The Distance, and the Damage

            I am your boy, he said to the photograph at the end of the hallway. Wooden boards creaking, Deckard leaned his head on the wall. Put his hand on the glass of the photo frame. Whispered words, the etching of a remembered prayer, the fragment of a stray poem. I am your boy, repeated the picture, a deep reckoning of a father long gone and sent away. 

            Deckard Maynes Barlow found his way to the boy’s room. He was still asleep.

            “Time,” he said, as he opened the curtains. “Come now.”

            “Morning already?” whispered the boy.

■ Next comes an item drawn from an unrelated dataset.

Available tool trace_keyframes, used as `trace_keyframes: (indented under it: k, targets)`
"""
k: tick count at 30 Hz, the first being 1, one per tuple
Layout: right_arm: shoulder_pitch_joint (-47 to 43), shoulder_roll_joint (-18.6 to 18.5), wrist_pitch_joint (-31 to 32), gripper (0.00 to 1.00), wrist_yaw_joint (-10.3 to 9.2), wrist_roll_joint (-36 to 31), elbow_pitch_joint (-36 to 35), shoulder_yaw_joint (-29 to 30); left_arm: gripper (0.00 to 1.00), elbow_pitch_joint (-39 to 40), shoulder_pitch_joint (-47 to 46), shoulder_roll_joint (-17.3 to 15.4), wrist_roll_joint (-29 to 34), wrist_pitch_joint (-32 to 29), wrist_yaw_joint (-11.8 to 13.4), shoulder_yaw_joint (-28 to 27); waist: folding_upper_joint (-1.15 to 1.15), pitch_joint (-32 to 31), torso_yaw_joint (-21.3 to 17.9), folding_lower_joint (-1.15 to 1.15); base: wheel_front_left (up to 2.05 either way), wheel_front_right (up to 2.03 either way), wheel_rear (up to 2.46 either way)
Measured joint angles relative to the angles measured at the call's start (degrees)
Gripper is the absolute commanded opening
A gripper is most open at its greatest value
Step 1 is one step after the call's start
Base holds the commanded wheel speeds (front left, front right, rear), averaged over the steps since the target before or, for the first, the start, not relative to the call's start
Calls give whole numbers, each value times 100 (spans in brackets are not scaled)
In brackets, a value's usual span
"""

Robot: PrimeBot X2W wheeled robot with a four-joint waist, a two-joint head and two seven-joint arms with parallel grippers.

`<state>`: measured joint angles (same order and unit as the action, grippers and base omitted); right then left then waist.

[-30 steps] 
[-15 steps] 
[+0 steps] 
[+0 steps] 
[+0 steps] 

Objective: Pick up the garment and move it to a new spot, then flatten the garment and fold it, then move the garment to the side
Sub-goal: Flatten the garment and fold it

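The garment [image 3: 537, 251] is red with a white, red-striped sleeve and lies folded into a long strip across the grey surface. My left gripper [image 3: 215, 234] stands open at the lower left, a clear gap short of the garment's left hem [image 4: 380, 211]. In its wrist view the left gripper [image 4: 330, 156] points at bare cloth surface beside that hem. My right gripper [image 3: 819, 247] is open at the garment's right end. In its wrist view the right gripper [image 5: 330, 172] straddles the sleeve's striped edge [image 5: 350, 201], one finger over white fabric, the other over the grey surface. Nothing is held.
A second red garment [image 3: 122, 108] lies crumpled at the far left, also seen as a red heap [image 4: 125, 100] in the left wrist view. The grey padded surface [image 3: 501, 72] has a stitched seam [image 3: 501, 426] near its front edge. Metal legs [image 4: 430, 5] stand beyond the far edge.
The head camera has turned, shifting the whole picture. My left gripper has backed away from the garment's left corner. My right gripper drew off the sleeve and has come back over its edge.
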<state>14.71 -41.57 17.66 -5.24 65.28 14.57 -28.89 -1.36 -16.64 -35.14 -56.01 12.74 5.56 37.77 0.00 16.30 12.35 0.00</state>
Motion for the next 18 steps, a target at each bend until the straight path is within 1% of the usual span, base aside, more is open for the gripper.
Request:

            “Come over here. Let me dress you with my own hands.” Deckard took the suit from the cupboard and dusted it clear. Little puffs like busted angels wafted to the window, into the flow of the morning’s light. The suit was too small for the boy. The pants came up past his ankles. The jacket scarcely reached his wrists.

            “But the tie, that’ll work,” said Deckard, as he manipulated the black and grey thing through knots. He’d forgotten how to do it. Kept trying and failing, as though the morning were meant for him to stand there forever.

            “You never showed me how to do that,” said the boy. 

            “Never saw the need. Don’t see it now, either.”

            “Someone’s going to teach me, though? Some day?”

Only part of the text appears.